TNF plus protein synthesis inhibitor cycloheximide-induced apoptosis in human myelogenous leukemia ML-1a but not in C19, respiration minus mitochondrial DNA-deficient C19 cells, derived from ML-1a. To investigate how mitochondrial DNA depletion inhibits apoptosis, we investigated AKT. Both AKT and its phosphorylated form were observed only in C19, indicating that depletion of mtDNA increased protein and the active form of AKT. Treatment of C19 with LY294002, which inhibits PI-3 kinase and inhibits AKT, significantly increased apoptosis induction by TNF plus cycloheximide and eliminated phosphorylation of AKT. These results indicate that AKT activation was induced by the depletion of mtDNA and inhibited TNF-induced apoptosis.

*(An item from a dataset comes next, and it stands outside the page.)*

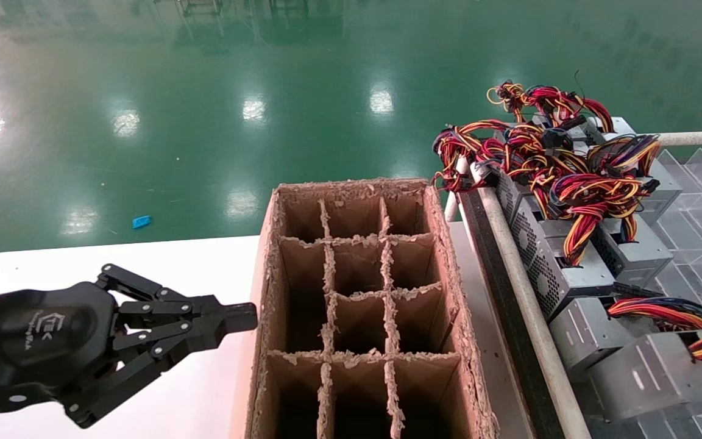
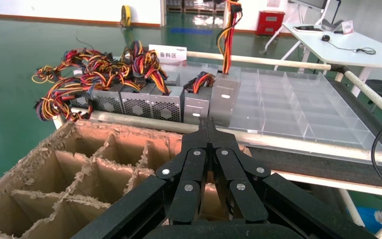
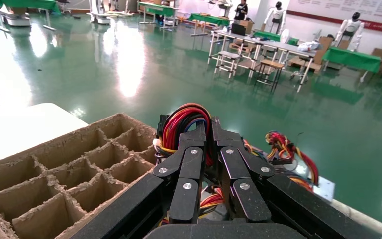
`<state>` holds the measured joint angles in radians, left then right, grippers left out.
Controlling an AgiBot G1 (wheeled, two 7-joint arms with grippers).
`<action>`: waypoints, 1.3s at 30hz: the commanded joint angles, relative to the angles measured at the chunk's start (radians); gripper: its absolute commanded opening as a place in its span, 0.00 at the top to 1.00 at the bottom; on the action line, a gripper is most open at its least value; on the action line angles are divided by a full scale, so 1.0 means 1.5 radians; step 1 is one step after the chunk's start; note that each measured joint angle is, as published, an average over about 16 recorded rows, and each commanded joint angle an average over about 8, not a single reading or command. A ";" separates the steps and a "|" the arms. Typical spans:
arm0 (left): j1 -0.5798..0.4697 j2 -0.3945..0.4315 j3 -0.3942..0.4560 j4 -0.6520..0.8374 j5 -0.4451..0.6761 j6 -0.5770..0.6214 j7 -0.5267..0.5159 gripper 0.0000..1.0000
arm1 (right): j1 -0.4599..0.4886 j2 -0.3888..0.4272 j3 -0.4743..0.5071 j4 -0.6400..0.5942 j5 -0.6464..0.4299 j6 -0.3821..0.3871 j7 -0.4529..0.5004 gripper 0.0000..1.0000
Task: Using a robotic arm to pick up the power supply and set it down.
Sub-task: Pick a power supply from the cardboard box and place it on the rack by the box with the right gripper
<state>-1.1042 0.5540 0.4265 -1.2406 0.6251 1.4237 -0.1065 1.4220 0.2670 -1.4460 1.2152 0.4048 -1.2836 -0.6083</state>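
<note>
- While clamped shut on the wire bundle by the right gripper: seemingly mid-pick, power supply low at the row's near end on the rack.
- Next, probably: lifting clear of neighbouring cables, then setting down.
- Left gripper: closed, empty, parked over the table.

— Can any writing be read here?
— A white sign card behind the row of power supplies carries the black characters "备料区".
— And on the robot?
— The left end effector bears a white logo; its letters are too small to make out.
</note>
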 commanded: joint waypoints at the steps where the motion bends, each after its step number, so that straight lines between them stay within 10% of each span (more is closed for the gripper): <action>1: 0.000 0.000 0.000 0.000 0.000 0.000 0.000 1.00 | -0.001 -0.009 -0.003 -0.001 0.000 0.003 -0.002 1.00; 39: 0.000 0.000 0.000 0.000 0.000 0.000 0.000 1.00 | -0.003 -0.159 0.044 -0.038 -0.146 0.106 0.080 0.99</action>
<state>-1.1042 0.5540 0.4265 -1.2406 0.6251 1.4237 -0.1065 1.4176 0.0309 -1.3789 1.1605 0.1857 -1.1255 -0.4871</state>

Mitochondrial regulation of cancer associated nuclear DNA methylation.

The onset and progression of cancer is associated with the methylation-dependent silencing of specific genes, however, the mechanism and its regulation have not been established. We previously demonstrated that reduction of mitochondrial DNA content induces cancer progression. Here we found that mitochondrial DNA-deficient LNrho0-8 activates the hypermethylation of the nuclear DNA promoters including the promoter CpG islands of the endothelin B receptor, O6-methylguanine-DNA methyltransferase, and E-cadherin. These are unmethylated and the corresponding gene products are expressed in the parental LNCaP containing mitochondrial DNA. The absence of mitochondrial DNA induced DNA methyltransferase 1 expression which was responsible for the methylation patterns observed. Inhibition of DNA methyltransferase eliminated hypermethylation and expressed gene products in LNrho0-8. These studies demonstrate loss or reduction of mitochondrial DNA resulted in the induction of DNA methyltransferase 1, hypermethylation of the promoters of endothelin B receptor, O6-methylguanine-DNA methyltransferase, and E-cadherin, and reduction of the corresponding gene products.